對方能猜出她是女生這點阿藥并不意外,即使已經刻意掩飾身形了,但只要仔細觀察的話還是能看出她真正的性別。
只是……她喜歡杏壽郎這點這麽明顯嗎?
“嘎。”時炎低頭叼走了阿藥用竹簽串着的一顆章魚燒,吃飽喝足之後心虛的用翅膀尖掃了掉落到少女帽子上的木魚屑。
實際上……目前為止與她們接觸過的人,還不知道阿藥喜歡誰的,大概就只有被喜歡的煉獄杏壽郎本人了吧。

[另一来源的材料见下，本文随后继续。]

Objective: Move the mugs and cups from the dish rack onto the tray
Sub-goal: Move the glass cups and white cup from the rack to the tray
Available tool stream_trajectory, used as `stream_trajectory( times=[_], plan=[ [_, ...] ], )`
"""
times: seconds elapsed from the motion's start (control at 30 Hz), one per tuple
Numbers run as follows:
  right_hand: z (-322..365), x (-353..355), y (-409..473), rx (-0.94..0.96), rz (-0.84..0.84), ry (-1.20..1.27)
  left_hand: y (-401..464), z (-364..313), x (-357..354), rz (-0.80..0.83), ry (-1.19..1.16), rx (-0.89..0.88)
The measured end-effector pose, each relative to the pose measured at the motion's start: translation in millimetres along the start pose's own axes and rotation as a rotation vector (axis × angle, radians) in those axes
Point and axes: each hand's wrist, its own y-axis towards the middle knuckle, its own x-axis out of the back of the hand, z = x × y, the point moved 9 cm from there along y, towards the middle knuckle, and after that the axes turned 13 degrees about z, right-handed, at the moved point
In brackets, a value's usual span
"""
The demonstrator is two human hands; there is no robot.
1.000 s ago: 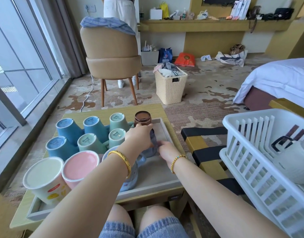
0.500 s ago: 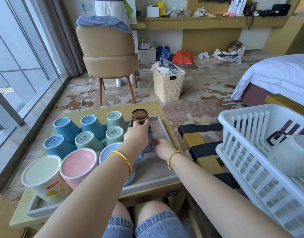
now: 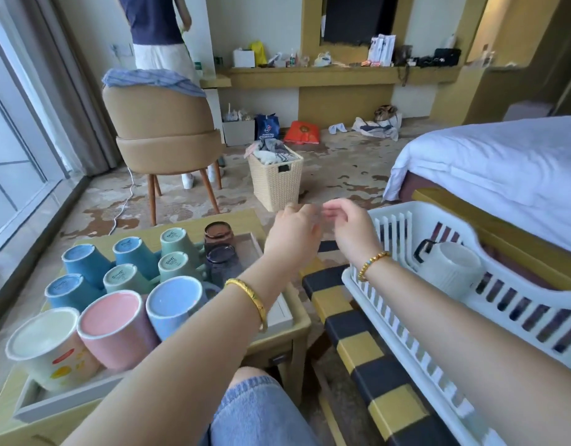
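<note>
While one white mug (image 3: pixel 450 270) lies in the dish rack (image 3: pixel 390 294), left hand (image 3: pixel 292 238) and right hand (image 3: pixel 353 231) hover beside it, loosely curled, holding nothing.

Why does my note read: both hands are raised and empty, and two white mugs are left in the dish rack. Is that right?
Not quite. The head view shows only one white mug in the dish rack, not two. The left hand and right hand are indeed raised and empty.

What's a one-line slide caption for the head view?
Both hands, left hand and right hand, lifted empty between the filled tray and the dish rack holding one white mug.
</note>
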Motion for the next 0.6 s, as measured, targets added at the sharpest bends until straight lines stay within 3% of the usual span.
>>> stream_trajectory(
  times=[0.1,0.27,0.43,0.6],
  plan=[
    [-23,50,-21,-0.021,-0.097,-0.109,-3,-41,-40,0.077,-0.078,-0.044],
    [-86,115,-45,-0.218,-0.214,-0.303,-11,-97,-101,0.224,-0.104,-0.089],
    [-144,137,-46,-0.396,-0.001,-0.747,-9,-107,-139,0.379,0.139,-0.01],
    [-186,137,-56,-0.532,0.145,-0.86,-9,-98,-146,0.432,0.171,0.02]
  ],
)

他從小就和父親一起專注修煉,母親死後沒有父親指引的他更是一心撲在了殺鬼和修煉上,對男女之間的感情有些遲鈍的過分了。
而阿藥這邊,則是因為醫城淳,包括村子裏的大部分人都抱着‘不能讓阿藥這麽輕易就被不知道哪來的野小子拐跑’的想法,默契的沒出聲。所以導致了她根本不知道自己把喜歡表現的有多明顯。

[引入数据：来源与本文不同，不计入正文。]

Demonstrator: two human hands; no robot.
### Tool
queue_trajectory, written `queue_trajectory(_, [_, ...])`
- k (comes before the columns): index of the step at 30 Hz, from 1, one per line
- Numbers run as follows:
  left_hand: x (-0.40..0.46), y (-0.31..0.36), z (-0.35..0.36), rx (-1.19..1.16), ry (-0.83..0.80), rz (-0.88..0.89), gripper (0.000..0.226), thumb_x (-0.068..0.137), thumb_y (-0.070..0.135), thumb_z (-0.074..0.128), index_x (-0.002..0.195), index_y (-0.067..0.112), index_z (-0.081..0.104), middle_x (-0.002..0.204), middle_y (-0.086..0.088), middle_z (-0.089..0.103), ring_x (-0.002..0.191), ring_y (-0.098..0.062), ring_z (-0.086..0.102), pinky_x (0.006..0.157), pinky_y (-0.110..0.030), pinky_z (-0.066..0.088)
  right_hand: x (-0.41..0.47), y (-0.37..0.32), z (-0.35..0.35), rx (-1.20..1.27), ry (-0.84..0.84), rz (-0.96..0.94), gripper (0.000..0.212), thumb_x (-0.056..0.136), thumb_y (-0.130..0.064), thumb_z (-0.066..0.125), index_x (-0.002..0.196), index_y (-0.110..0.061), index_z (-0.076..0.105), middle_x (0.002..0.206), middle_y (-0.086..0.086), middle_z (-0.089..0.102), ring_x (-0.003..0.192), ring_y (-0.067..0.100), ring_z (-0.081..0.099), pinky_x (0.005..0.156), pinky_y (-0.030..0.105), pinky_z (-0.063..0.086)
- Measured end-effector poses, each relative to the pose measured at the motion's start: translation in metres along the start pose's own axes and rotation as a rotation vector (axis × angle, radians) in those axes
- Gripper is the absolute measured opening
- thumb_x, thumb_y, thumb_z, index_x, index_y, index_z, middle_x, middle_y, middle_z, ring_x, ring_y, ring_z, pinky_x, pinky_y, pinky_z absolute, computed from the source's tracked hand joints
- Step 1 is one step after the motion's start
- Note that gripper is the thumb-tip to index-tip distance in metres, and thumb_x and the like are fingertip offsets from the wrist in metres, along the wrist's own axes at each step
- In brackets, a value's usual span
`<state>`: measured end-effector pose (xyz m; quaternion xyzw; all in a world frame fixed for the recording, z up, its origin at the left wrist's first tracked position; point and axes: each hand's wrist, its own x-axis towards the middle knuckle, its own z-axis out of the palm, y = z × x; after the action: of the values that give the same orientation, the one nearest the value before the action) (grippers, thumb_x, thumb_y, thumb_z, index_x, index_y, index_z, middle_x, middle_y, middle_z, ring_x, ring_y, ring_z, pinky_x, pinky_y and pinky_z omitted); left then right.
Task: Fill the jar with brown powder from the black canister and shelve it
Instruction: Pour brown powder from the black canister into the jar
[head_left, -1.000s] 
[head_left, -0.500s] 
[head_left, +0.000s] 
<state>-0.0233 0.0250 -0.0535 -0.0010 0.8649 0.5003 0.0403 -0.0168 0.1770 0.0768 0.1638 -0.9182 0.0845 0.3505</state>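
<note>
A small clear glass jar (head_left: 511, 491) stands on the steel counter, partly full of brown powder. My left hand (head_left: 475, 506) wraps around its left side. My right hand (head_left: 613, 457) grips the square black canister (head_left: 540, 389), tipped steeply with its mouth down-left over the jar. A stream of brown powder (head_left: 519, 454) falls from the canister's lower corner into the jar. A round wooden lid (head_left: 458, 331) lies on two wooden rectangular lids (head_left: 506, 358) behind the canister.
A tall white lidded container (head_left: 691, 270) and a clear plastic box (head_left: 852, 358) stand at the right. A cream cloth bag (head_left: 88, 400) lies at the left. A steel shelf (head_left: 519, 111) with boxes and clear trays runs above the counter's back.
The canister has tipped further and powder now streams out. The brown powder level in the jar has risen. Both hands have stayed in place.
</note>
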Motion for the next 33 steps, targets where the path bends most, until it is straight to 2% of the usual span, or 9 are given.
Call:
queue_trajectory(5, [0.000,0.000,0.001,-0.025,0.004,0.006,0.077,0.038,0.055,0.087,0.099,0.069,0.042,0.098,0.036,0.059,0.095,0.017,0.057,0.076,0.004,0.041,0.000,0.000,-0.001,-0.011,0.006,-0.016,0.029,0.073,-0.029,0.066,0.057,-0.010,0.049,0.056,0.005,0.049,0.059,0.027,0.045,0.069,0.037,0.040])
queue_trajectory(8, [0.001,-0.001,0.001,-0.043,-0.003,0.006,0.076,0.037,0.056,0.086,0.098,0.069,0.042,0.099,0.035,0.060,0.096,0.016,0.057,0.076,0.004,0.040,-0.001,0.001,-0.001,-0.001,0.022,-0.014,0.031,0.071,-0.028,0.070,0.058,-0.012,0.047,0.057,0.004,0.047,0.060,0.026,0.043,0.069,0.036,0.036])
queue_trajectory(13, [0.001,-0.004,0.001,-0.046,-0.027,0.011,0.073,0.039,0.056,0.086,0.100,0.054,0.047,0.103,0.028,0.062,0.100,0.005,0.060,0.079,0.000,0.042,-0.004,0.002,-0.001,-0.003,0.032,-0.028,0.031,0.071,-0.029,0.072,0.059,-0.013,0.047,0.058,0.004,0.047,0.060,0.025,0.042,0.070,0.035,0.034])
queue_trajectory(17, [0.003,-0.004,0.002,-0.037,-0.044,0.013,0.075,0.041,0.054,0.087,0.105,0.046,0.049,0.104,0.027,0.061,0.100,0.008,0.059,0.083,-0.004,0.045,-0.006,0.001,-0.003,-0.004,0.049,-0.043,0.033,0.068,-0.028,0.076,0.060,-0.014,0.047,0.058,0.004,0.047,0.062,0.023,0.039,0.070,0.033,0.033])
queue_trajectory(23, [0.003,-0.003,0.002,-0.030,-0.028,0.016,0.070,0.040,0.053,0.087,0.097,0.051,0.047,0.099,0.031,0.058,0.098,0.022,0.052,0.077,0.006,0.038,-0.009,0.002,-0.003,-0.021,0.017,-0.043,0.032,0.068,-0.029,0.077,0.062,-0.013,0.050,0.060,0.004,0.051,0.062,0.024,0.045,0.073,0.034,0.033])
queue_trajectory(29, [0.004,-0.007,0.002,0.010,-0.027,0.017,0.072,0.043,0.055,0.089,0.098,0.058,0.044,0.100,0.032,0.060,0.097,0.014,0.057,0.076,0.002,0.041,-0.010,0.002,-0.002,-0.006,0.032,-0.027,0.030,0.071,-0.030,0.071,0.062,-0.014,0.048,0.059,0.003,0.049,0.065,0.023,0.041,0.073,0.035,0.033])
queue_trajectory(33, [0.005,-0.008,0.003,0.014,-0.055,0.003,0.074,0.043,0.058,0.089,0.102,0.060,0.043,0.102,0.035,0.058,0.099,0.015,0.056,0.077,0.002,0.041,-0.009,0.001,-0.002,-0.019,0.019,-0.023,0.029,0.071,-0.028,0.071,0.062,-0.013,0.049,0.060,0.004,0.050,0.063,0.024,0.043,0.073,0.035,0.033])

至于‘知道了阿藥對他的感情之後,煉獄杏壽郎會不會接受’,這件事,醫城淳表示——我阿姐這麽漂亮不可能不接受!如果不接受,那就揍到答應為止!
而為了以後能做到,把煉獄杏壽郎揍到接受阿藥表白,三個月後,解決了村子的問題的醫城淳,拜訪了煉獄杏壽郎給他介紹的老師,開始拼命的學習呼吸法和劍術。
為了替父母報仇,為了長姐未來的幸福!
……
“啊……最後還是不小心走到這裏了啊。”阿藥看着面前的紅色鳥居,嘆了口氣。
早上出門之後她在鎮上逛了一圈,原本只是抱着試一試的想法,沒想到旁敲側擊的從居民嘴裏打聽到了不少有關那個秋彥的事情。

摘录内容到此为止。